Jury reaches verdict in case of Columbus father charged with murder in young son’s death

After days of deliberation, a Columbus jury has found a father not guilty of murder and child cruelty in the 2016 death of his 4-year-old son.

Authorities had accused 39-year-old Nathaniel Ghant-Washington of severely injuring the child, identified in court records as Nathaniel Washington-Ghant, on July 29, 2012, when the father was charged with first-degree cruelty to children. Police added murder charges after the child died at age 4 on Sept. 23, 2016, allegedly from complications caused by his injuries in 2012.

After closing arguments Monday, the jury began deliberating that afternoon, and continued through Tuesday before announcing it had found Ghant-Washington not guilty of malice murder, meaning jurors decided the father had not intentionally caused his son’s death.

That left two other counts: felony murder, alleging the father killed the boy while committing the felony of first-degree child cruelty, and the child-cruelty charge on which the felony murder count was based.
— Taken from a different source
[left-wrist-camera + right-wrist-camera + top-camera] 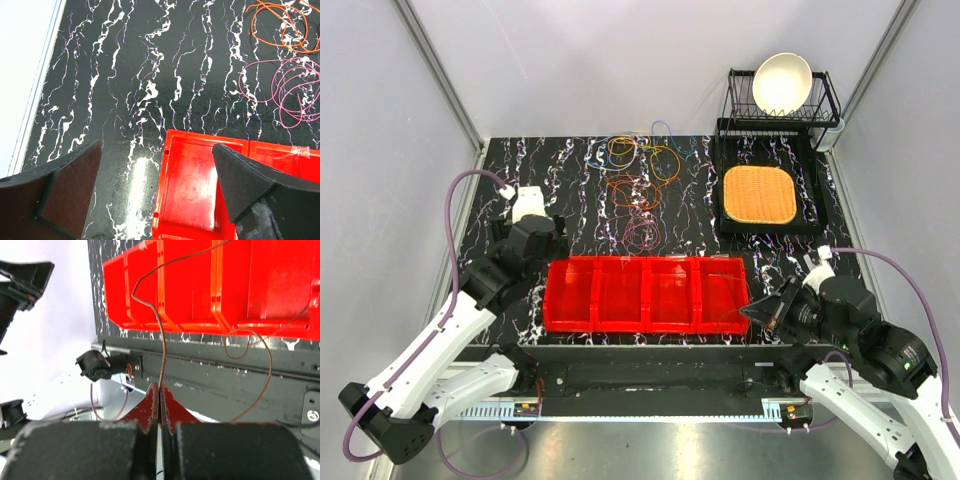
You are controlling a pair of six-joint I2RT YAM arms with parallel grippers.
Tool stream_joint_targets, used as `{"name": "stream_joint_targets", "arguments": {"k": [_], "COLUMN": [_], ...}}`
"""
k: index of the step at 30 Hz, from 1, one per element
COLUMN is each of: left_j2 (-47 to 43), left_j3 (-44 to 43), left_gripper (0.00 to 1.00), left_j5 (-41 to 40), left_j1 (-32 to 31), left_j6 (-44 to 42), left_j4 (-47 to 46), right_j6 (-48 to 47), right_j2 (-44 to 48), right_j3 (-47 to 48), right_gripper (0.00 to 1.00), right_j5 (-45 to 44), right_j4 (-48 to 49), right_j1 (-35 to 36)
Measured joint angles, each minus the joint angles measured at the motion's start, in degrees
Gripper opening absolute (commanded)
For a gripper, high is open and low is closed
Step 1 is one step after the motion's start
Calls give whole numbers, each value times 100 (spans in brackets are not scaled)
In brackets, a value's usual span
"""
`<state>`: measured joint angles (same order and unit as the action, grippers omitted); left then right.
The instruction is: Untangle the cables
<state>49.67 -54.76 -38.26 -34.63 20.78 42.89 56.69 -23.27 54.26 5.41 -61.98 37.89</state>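
A thin brown-red cable (161, 335) is pinched in the right end effector (160, 390) at the near edge of the desk (545, 175), the left end effector (156, 147) is held open, and orange, yellow and pink cables (638, 178) are looped near the far edge.

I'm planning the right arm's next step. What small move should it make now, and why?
Probably carry the right gripper over the red bin and open it: it is shut on a thin brown cable that drapes across the bin, one loop lying over the dark rail.
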Motion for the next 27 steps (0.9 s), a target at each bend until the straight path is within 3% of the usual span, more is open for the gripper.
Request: {"name": "stream_joint_targets", "arguments": {"k": [18,27], "left_j2": [90,109], "left_j3": [0,0], "left_gripper": [96,96], "left_j5": [-17,-44], "left_j1": [-26,-31], "left_j6": [0,0], "left_j4": [42,57], "right_j6": [407,334], "right_j2": [-308,-352], "right_j3": [-247,776], "right_gripper": [0,0], "right_j5": [780,796], "right_j4": [-15,-564], "right_j1": [0,0]}}
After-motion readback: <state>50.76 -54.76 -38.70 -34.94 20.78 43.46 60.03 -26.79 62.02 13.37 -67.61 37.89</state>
The jury further deliberated all day Wednesday and much of Thursday before announcing around 1:15 p.m. that it had reached a second verdict, also finding the defendant not guilty on those counts. In total, the deliberations took about 16 hours.

“He’s glad to have finally put this case to rest,” defense attorney Stacey Jackson said afterward of his client, who for years remained free on bond while awaiting trial in his son’s death.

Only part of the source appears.